Je vais donc éclairer les idées reçues sur leurs arguments de communication très pertinents mais qui peuvent être mal interprétés :
1) La certification ISO 14001 n'a pas à proprement parler d'effet direct sur l'environnement ; elle incite à une prise en compte des impacts environnementaux mais n'empêche pas les pollutions, on constate souvent une diminution chez les entreprises certifiées (réduction de la production de déchets, diminution des consommations d'énergie et d'eau, ...) mais pas de disparition complète des impacts.
2) Le recyclage à 85% des matériaux des véhicules est une obligation réglementaire depuis déjà quelques années (Directive 2000/53/CE du Parlement européen et du Conseil, du 18 septembre 2000, relative aux véhicules hors d'usage), de fait notre chère marque au losange ne fait que mettre en œuvre une obligation légale.
3) Les moteurs à faible production de CO2 des véhicules sont, je suis d'accord, un énorme progrès mais n'empêchent en aucun l'émission de gaz à effet de serre, et surtout ne conduisent pas vers des modes de motorisation alternatifs (le pétrole restant le combustible n°1 et les biocarburants étant toujours au cœur d'une polémique justifiée par leur impact sur les coûts des aliments et leur réel gain pour l'environnement).

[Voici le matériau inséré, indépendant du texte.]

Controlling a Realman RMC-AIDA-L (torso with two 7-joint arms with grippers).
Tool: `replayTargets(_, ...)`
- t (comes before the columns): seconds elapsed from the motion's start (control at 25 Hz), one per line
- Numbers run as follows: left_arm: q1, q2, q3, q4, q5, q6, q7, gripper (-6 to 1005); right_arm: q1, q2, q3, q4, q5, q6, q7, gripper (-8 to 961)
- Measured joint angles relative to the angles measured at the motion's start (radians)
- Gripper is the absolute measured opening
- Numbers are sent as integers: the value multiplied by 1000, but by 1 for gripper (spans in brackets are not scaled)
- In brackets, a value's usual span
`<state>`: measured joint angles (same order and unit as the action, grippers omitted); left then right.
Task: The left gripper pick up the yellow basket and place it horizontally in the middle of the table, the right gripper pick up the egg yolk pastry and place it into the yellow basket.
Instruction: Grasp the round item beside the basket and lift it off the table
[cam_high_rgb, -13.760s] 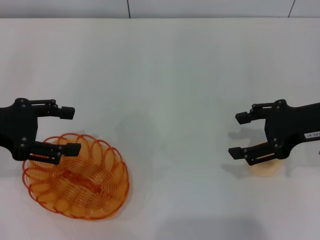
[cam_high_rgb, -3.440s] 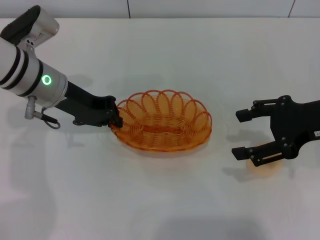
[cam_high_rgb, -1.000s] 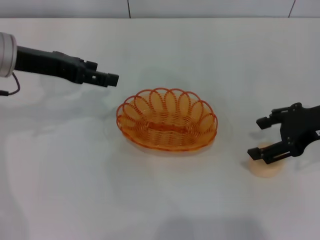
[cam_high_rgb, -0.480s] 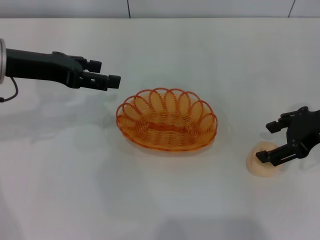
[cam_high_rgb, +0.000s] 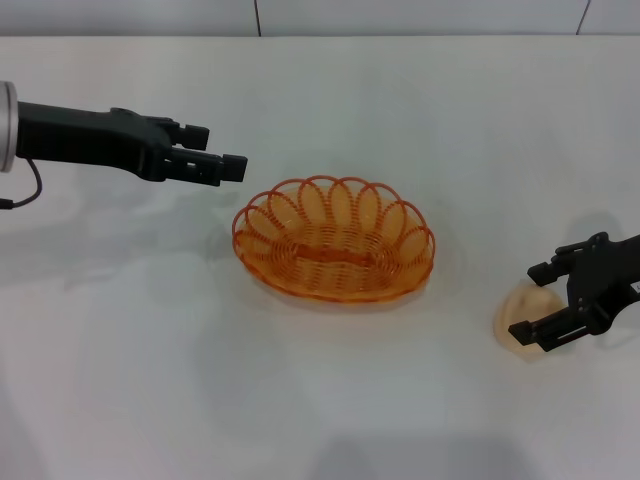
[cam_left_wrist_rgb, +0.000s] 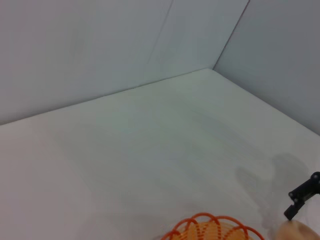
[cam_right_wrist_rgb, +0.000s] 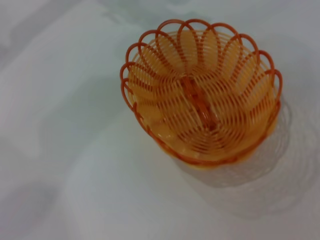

Je reste donc sceptique sur cette communication sûrement très vendeuse car ciblant parfaitement les préoccupations environnementales des clients potentiels mais donnant malheureusement une fausse image de la réalité.
(L'éco-conduite et les différents modes de transports feront sûrement l'objet d'un post sous peu. Je critique certes mais pour compenser cela je ferai un tour d'horizon des modalités alternatives de déplacement.)
Je n'aborderai pas les nombreux autres exemples de ratés (Cristalline et sa campagne anti-eau du robinet notamment). Le BVP (Bureau de Vérification de la Publicité) a d'ailleurs été au centre de nombreuses polémiques suite au passage au travers de la raquette de certaines publicités jugées "mensongères" sur l'aspect environnemental du produit.
Commentaires
Excellente observation!
Le greenwashing est hélas trop souvent utilisé et les réels effort pas forcément au rendez-vous.
À nous consommateurs d'ouvrir l'oeil et de ne pas nous laisser avoir par ce type d'arguments commerciaux.
Ce qui est dommage surtout c'est qu'on prenne en compte uniquement les émissions de CO2 pour mesurer si un véhicule est polluant ou non. Or on sait très bien que c'est surtout le rejet de particules qui contribue à polluer l'air. Mais aucun constructeur ne communique sur ces données. Quand on sait que les moteurs diesel sont les plus gros producteurs de particules polluantes et qu'ils représentent plus de 70% des véhicules neufs, on se dit qu'il y a encore du boulot au niveau de l'écologie !
Billet très pertinent sur les dérives actuelles du greenwashing. L'environnement est un sujet très complexe même quand on l'aborde posément et avec sang froid. Alors lorsque les pro du markéting s'en emparent pour séduire les foules... Gare aux dégâts !
Il y a malheureusement peu d'information à destination du grand public, mis à part quelques interventions de Que Choisir ou de Greenpeace. Il faudrait une véritable éducation du consommateur sur la jungle des labels, sur les normes réglementaires, etc.
Avez vous déjà vu ces "Green Gas" sur les aérosols ? "Green" car sans effet sur la couche d'ozone, mais ayant un effet de serre lus de 100 fois supérieur au CO2 ! Et ces gaz, obligatoires, sont utilisés pour tromper les consommateurs :(
Oh oui, il y en a du boulot !
Premier élément de réponse aux consommateurs de la part du MEEDDAT (Ministère de l'Ecologie, de l'Energie, du Développement Durable et de l'Aménagement du Territoire) et de l'Afnor : un site de présentation de tous les labels à découvrir au lien ici.
L'Ademe a, de son côté, édité de nombreux guides pratiques pour aiguiller le consommateur dans ses choix ... reste à suivre ces conseils de bon sens.